Thứ Tư, 12 tháng 3, 2014

 Note on dog fighting (a prayer for Michael Vick)

I love dogs. One of my best friends in the world was a dog who would could somehow sense when I had a bad day at school and would lie by my side, looking up occasionally with sympathetic eyes. She would howl to songs when i was moved to sing. She would sing with me.
 
 A dog fight held on November 12, 2013 in Ly Thai To Flower Garden in Hanoi. Photo by VNN.
I also love Vietnam.
It wasn't this recent dog-fighting controversy that first brought about the thought that these two loves might not be completely compatible. It occurred to me only a few weeks after I arrived here: I was walking down the street, Hang Dao, casually, behind two young guys. These gentle-looking fellows were walking arm in arm, quietly chatting as Vietnamese men are so pleasantly wont to do.

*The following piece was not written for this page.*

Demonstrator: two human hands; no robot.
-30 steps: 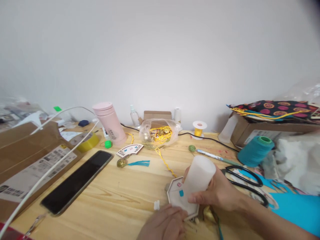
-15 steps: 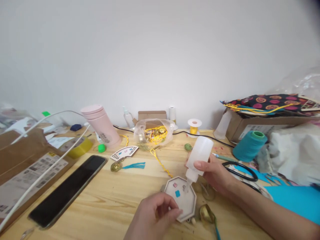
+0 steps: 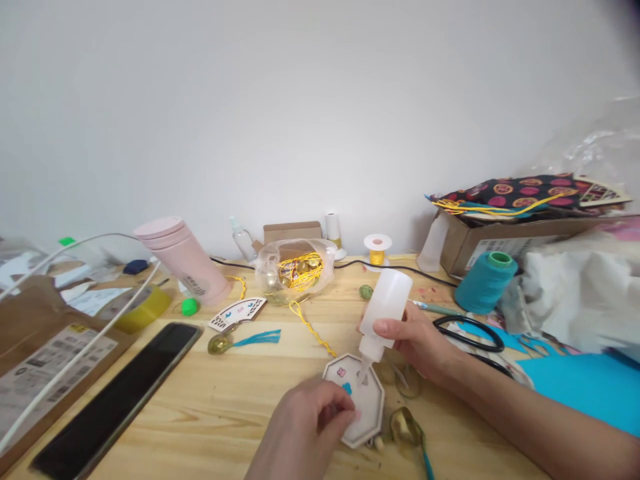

I was watching them, just thinking that men don't walk this way in the US, finding exoticism in the intimacy of male friendship. It was nice, I thought, that they had no hang-ups about walking down the street like that.
Then something strange happened. A dog came roving modestly the opposite way. As they passed, one of the men, just as casually as they were speaking to each other, kicked the dog. Hard.
The dog yelped and kept going. The two men laughed and continued their conversation in the pleasant Hanoi day. They seemed to think nothing of it. But I did.
This, in America, would get you arrested, or at least a thorough verbal thrashing from a "dog-lover".
That was only the first of many, many incidents of animal cruelty I have seen in Vietnam. I didn't do anything, and I would not do anything if I saw the same thing today, even though I am a dog-lover.
After some years here, I find there is something distasteful to me about the sanctimonious way in which western visitors and tourists would like to 'educate' Vietnamese people about the treatment of animals.
This is because most of us come from lands of relative luxury, in which we can afford not lo live with animals, not to treat them as tools or things. We come from places where all the animals we know either have names or are served on plates.
We have the luxury to dissociate one from the other, in fact. We don't remember the times when the family cow, who we saw reared up from a calf, was fattened and ready to eat - the reason it was born, after all. Then someone would go out to slaughter that cow, and the family would eat well.
I think we should keep this in mind when criticizing Vietnamese people on their treatment of animals. Maybe we should remember that we have the luxury of dissociating the cruelty that occurs in our large industrialized ranches and slaughter houses, which we never have to look at if we don't want, and not many of us do, from our comfortable lifestyle, diet and daily activity.
We can have animals as pets, giving them cute names, loving their quirky characteristics, taking funny videos of them and posting them on Youtube. Then we can sit down and have a nice chicken dinner. Maybe even feed a bit of your delicious chicken to your dog as a treat.
But it's not so nice to think about the fact that the chicken was raised... well you know already, don't you? We just don't like to think about that. We are animal lovers, right? Much easier to be self-righteous. (Vegetarians, your hands are not clean either, though brevity forbids going into that).
The point is that, fighting animals for fun sucks. Yes. I don't think any sane person would argue with that. In fact, the reaction by the Vietnamese to these dog fights shows the same. But the mindset that makes it possible for people to get pleasure out of participating in it should not be relegated to a nationality. That kind of cruelty exists everywhere.
Most especially, those most extreme animal rights critics from western countries should never forget that our nations are probably the worst when it comes to the torture of animals.
Dog fighting should be stopped. So should drone strikes, trade embargoes, etc. Where is our moral compass really?